» Task:
When you reach the listing below, copy each line exactly.

» Data:

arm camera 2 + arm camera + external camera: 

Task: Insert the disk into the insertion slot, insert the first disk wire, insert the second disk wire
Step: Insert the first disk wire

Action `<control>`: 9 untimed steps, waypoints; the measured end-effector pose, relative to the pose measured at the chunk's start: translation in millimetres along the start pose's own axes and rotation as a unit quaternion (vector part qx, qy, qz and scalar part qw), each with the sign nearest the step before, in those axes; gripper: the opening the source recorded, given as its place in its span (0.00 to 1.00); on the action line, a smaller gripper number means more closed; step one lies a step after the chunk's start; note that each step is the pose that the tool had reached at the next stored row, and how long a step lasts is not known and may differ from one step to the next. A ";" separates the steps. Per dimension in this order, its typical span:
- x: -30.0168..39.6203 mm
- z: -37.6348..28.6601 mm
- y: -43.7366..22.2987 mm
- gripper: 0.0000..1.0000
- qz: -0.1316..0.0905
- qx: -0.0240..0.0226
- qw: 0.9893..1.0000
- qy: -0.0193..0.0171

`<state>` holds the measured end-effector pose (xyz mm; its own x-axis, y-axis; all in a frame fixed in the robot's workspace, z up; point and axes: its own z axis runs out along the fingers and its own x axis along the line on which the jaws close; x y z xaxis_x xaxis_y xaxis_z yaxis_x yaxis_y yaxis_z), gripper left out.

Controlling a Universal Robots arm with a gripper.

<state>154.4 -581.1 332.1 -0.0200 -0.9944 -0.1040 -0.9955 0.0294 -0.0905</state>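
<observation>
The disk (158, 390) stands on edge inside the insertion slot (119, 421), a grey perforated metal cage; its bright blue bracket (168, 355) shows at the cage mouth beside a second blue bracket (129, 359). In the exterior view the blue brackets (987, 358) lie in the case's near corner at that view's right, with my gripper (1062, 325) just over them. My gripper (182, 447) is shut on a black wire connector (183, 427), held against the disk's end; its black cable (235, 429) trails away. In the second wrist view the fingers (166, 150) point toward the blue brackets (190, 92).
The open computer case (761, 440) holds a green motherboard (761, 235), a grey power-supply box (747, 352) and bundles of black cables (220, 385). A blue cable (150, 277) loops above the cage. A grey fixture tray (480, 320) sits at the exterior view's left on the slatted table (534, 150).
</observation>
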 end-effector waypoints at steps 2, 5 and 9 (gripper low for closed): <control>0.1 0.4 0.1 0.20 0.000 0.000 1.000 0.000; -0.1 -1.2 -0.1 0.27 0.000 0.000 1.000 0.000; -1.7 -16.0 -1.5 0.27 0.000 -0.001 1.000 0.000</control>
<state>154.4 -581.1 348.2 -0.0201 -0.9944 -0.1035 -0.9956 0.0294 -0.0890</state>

» Result:
arm camera 2 + arm camera + external camera: 

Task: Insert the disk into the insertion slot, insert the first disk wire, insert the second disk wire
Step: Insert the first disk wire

Action `<control>`: 9 untimed steps, waypoints; the measured end-effector pose, relative to the pose measured at the chunk's start: translation in millimetres along the start pose's own axes and rotation as a unit quaternion (vector part qx, qy, qz and scalar part qw), each with the sign nearest the step before, in those axes; gripper: the opening the source recorded, given as its place in its span (0.00 to 1.00); on the action line, a smaller gripper number means more closed; step one lies a step after the chunk's start; note that each step is the pose that the tool had reached at the next stored row, and how long a step lasts is not known and may differ from one step to the next. A ";" separates the steps. Per dimension in this order, its typical span:
- x: -30.0168..39.6203 mm
- z: -37.6348..28.6601 mm
- y: -43.7366..22.2987 mm
- gripper: 0.0000..1.0000
- qz: -0.1316..0.0905
- qx: -0.0240..0.0226
- qw: 0.9893..1.0000
- qy: -0.0193..0.0171

`<state>` holds the measured end-effector pose (xyz mm; its own x-axis, y-axis; all in a frame fixed in the robot's workspace, z up; point and axes: its own z axis runs out along the fingers and its own x axis along the line on which the jaws close; x y z xaxis_x xaxis_y xaxis_z yaxis_x yaxis_y yaxis_z), gripper left out.

Controlling a Universal Robots arm with a gripper.

<state>154.4 -581.1 332.1 -0.0200 -0.9944 -0.1040 -0.9955 0.0294 -0.0905</state>
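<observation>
The disk (158, 390) stands on edge inside the insertion slot (119, 421), a grey perforated metal cage; its bright blue bracket (168, 355) shows at the cage mouth beside a second blue bracket (129, 359). In the exterior view the blue brackets (987, 358) lie in the case's near corner at that view's right, with my gripper (1062, 325) just over them. My gripper (182, 447) is shut on a black wire connector (183, 427), held against the disk's end; its black cable (235, 429) trails away. In the second wrist view the fingers (166, 150) point toward the blue brackets (190, 92).
The open computer case (761, 440) holds a green motherboard (761, 235), a grey power-supply box (747, 352) and bundles of black cables (220, 385). A blue cable (150, 277) loops above the cage. A grey fixture tray (480, 320) sits at the exterior view's left on the slatted table (534, 150).
</observation>
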 end-effector waypoints at steps 2, 5 and 9 (gripper low for closed): <control>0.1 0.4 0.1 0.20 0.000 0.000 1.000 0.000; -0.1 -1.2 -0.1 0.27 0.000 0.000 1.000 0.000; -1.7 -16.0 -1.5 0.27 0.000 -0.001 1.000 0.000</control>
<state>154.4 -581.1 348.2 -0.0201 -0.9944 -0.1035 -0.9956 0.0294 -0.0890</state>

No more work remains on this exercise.